About this task
Quote the material below exactly as written, from the first line to the line that holds "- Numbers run", endpoints included.

Entries shown
★ ★ ★ ★ ★

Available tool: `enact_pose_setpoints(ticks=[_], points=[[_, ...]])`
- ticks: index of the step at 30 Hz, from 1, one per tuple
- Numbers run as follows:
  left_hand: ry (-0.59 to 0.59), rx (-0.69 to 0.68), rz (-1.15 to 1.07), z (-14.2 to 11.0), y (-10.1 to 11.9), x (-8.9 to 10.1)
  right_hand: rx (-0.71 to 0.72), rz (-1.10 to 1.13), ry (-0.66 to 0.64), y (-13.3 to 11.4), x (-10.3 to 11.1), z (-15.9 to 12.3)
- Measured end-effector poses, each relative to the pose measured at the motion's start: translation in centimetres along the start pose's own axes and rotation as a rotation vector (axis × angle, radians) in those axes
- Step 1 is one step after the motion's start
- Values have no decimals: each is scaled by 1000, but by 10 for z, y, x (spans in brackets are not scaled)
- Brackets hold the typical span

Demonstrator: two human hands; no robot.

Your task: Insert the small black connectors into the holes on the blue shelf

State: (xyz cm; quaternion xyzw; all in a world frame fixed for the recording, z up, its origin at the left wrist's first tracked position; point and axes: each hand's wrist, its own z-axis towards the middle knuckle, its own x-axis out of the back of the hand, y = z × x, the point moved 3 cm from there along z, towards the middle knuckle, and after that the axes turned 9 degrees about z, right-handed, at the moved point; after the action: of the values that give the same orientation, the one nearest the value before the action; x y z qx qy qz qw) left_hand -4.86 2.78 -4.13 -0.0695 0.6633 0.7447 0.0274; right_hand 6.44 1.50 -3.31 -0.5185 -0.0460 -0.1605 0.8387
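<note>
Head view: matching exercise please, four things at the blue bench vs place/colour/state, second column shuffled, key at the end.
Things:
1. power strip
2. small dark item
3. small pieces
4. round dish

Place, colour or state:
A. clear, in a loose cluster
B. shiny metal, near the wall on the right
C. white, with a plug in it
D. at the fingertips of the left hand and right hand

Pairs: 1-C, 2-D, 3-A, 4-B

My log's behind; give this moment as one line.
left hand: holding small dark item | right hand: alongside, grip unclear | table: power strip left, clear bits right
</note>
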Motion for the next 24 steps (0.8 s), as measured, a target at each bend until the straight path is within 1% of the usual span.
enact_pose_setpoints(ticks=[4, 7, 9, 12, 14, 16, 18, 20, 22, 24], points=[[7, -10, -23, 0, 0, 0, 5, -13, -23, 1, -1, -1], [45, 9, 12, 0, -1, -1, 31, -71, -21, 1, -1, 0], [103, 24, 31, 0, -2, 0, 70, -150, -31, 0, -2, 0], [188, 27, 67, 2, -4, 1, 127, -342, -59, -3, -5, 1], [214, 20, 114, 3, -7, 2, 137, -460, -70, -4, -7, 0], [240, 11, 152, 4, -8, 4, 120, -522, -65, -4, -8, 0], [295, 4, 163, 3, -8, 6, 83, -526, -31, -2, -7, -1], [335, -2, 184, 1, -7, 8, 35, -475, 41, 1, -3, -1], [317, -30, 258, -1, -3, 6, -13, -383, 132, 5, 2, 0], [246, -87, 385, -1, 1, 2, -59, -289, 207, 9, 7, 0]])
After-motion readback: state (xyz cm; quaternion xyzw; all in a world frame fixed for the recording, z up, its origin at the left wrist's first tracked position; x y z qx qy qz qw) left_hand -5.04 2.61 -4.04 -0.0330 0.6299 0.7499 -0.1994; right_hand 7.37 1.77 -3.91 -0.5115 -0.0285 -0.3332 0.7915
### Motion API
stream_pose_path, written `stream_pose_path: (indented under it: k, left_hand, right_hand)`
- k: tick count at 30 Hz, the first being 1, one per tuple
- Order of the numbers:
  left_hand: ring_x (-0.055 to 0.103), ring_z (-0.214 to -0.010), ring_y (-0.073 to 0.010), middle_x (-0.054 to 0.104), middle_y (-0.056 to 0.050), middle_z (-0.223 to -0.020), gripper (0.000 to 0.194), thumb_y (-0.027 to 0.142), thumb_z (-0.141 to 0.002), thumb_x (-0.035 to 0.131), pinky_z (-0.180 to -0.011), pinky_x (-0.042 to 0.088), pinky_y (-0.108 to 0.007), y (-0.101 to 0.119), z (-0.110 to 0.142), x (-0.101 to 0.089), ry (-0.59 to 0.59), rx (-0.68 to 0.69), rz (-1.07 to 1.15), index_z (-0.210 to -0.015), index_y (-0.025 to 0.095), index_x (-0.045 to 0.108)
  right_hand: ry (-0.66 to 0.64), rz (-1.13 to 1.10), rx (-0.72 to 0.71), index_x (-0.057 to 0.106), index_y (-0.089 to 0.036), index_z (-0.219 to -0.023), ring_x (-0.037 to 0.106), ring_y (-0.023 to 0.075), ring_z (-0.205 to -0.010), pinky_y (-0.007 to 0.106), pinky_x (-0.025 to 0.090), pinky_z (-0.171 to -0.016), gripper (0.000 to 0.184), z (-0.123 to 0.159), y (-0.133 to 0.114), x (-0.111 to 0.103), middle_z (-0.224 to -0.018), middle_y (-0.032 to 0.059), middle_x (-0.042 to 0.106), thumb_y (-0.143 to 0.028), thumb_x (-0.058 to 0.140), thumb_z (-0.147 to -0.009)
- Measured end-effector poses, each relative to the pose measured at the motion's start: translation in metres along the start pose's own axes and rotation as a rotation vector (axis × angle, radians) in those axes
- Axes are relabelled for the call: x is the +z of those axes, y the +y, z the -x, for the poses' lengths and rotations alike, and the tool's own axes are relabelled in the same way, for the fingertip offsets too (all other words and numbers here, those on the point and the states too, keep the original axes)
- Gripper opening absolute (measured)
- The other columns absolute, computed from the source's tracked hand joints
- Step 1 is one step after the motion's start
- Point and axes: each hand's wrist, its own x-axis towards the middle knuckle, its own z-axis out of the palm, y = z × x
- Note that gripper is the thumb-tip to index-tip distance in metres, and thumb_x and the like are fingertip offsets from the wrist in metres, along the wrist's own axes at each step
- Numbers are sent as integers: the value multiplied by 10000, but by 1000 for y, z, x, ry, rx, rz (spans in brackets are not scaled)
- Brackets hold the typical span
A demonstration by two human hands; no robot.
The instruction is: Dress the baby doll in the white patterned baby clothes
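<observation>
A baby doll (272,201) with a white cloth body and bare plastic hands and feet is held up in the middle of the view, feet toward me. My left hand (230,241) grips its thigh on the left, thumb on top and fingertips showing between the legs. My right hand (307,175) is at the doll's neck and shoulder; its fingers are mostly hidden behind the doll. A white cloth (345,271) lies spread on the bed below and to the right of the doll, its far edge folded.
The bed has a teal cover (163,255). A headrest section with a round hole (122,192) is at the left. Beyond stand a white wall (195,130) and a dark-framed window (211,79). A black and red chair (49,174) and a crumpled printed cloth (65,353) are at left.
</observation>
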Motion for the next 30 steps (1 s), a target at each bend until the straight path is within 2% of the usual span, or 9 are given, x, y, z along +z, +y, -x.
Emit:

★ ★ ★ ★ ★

Task answer
Available tool: `enact_pose_setpoints(ticks=[_], points=[[_, ...]])`
- ticks: index of the step at 30 Hz, from 1, one per tuple
- Numbers run as follows:

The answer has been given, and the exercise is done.